IX509CHAIN_GETFIELD()

Brew Release
Brew MP 1.0.2
See Also
Error Codes IX509Chain IX509CHAIN_GetFieldPart IX509CHAIN_GetRSAKey IX509CHAIN_Verify
Description
This function gets a field out of an X.509 certificate.
Params
pMe
[]:
the interface pointer
nCertWebOpt
[]:
which WebOpt ID set to get them from; either WEBOPT_X509_ROOT_CERT, or xxx_LEAF_CERT, or xxx_BRANCH_CERT.
nCertIndex
[]:
the index of certificate of the given WebOpt ID/type.
nField
[]:
which field in the certificate to get. One of X509CHAIN_FIELD_*.
ppcField
[]:
place to put pointer to the field.
puFieldLen
[]:
length of field.
Interface
  • IX509CHAIN
Prototype
  •     int IX509CHAIN_GetField
        (
          const IX509Chain *pMe, 
          int32 nCertWebOpt, 
          int32 nCertIndex, 
          int nField, 
          const uint8 **ppcField, 
          uint32 *puFieldLen
        );
    
Return
  • AEE_SUCCESS: if task is successful. AEE_EFAILED: couldn't find the certificate. AEE_X509_BAD_CERT: the certificate was NULL or can't be parsed. AEE_ECLASSNOTSUPPORT: don't have the hash function for the hash requested. AEE_ENOMEMORY: out of memory (couldn't instantiate hash function). AEE_EBADPARM: requested a non-existant field. AEE_X509_NO_CHAIN_YET: tried to get WEBOPT_X509_CHAIN_CERT before IX509CHAIN_Verify() was called successfuly.
Side Effect
  • None
Comments
This allows fetching most of the fields in a certificate. In most cases the part is unparsed. For example the ASN.1 DER encoding of the date, subject or key would be returned unparsed. The serial number is parsed and just the actual serial number is returned.

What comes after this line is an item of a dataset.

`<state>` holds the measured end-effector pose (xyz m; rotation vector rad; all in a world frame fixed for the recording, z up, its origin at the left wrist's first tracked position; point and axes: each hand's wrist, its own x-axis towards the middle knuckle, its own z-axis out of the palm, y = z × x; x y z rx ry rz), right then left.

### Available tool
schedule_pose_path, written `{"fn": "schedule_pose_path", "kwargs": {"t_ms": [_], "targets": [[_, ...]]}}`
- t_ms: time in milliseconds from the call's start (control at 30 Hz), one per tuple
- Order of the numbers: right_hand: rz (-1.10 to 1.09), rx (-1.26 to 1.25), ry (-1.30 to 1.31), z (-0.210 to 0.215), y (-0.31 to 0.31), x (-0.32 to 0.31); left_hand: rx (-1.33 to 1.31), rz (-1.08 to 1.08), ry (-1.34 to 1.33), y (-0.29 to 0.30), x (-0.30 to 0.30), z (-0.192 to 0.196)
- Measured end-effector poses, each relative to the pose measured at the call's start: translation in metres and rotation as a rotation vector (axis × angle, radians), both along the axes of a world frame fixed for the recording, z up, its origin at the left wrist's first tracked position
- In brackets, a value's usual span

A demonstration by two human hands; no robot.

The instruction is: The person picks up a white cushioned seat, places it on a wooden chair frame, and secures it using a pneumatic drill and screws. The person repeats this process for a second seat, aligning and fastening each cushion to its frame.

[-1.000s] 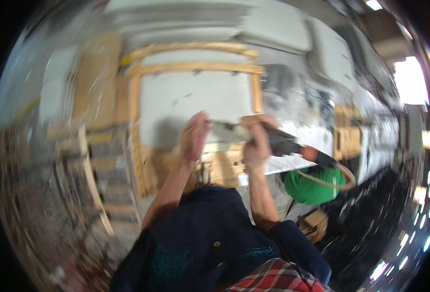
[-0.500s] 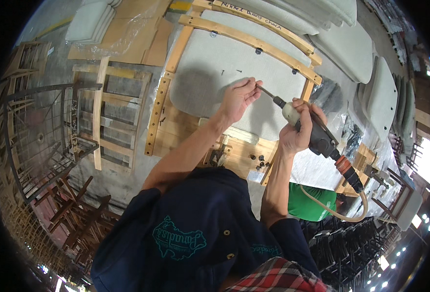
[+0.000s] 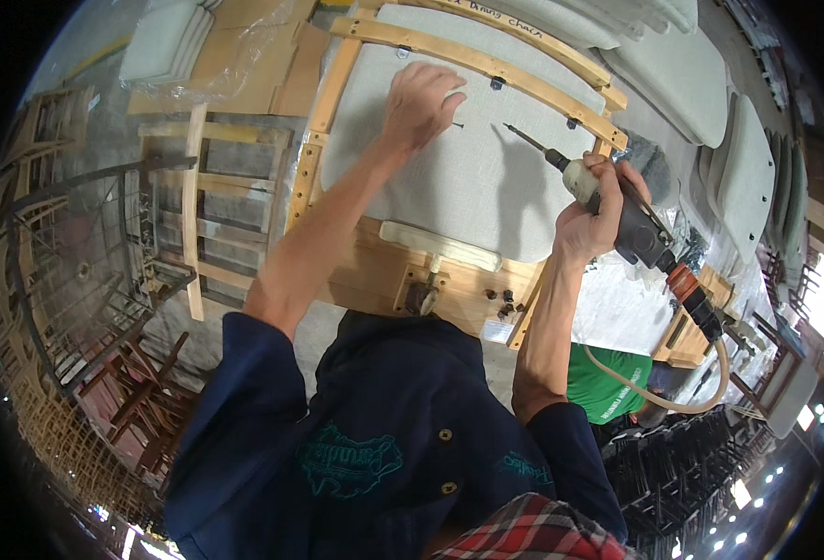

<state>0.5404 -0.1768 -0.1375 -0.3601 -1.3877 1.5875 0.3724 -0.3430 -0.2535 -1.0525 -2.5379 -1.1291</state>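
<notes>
My left hand (image 3: 419, 103) rests on a grey upholstered seat panel (image 3: 449, 187), fingers bent beside a small dark screw (image 3: 457, 124) standing on the fabric. A pale wooden chair frame (image 3: 473, 61) lies over the panel. My right hand (image 3: 599, 210) grips a pneumatic screwdriver (image 3: 631, 219) with a cream front and grey body. Its long thin bit (image 3: 524, 138) points up-left toward the screw but stays clear of it. A tan air hose (image 3: 673, 397) hangs from the tool's red rear fitting.
A wooden jig (image 3: 449, 289) with several dark screws lies under the panel's near edge. Grey cushions (image 3: 701, 75) are stacked at the right, wooden chair frames (image 3: 207, 205) and cardboard at the left. A person in a green shirt (image 3: 608, 383) is at the lower right.
The view has steadied and closed in on the panel. My left hand moved up the fabric to the screw. My right hand brought the screwdriver nearer, bit aimed at the screw.
</notes>
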Motion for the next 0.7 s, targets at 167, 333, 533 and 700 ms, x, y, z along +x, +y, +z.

The storage for the field has the lifetime of the IX509Chain or until the WebOpt storing the certificate is removed. This function can also return the MD5 or SHA1 hash over the entire cert. The following constants passed in the nField parameter specify which parts can be fetched: X509CHAIN_FIELD_RAW_CERT The full unparsed cert just as it was added. ~ X509CHAIN_FIELD_SIGNED The unparsed signed part of the cert. ~ X509CHAIN_FIELD_SERIAL The parsed-out serial number. ~ X509CHAIN_FIELD_SIG_TYPE The unparsed signature type. This is available in parsed form in X509BasicCert. ~ X509CHAIN_FIELD_ISSUER The unparsed Issuer DN. Use IX509CHAIN_GetFieldPart() to get this in parsed form. ~ X509CHAIN_FIELD_VALIDITY Unparsed validity dates; This is available in parsed form in X509BasicCert. ~ X509CHAIN_FIELD_SUBJECT The unparsed Subject DN. Use IX509CHAIN_GetFieldPart() to get this in parsed form. ~ X509CHAIN_FIELD_PUBKEY Unparsed public key; Use IX509CHAIN_GetRSAKey() or X509BasicCert for parsed key. ~ X509CHAIN_FIELD_EXTENSIONS The whole unprocessed extension block. ~ X509CHAIN_FIELD_SIGN_ALG Unparsed second instance of SIG_TYPE. ~ X509CHAIN_FIELD_SIGNATURE Unparsed signature by the isser over the cert. ~ X509CHAIN_FIELD_MD5HASH The MD5 hash over the entire cert. ~ X509CHAIN_FIELD_SHAHASH The SHA hash over the entire cert.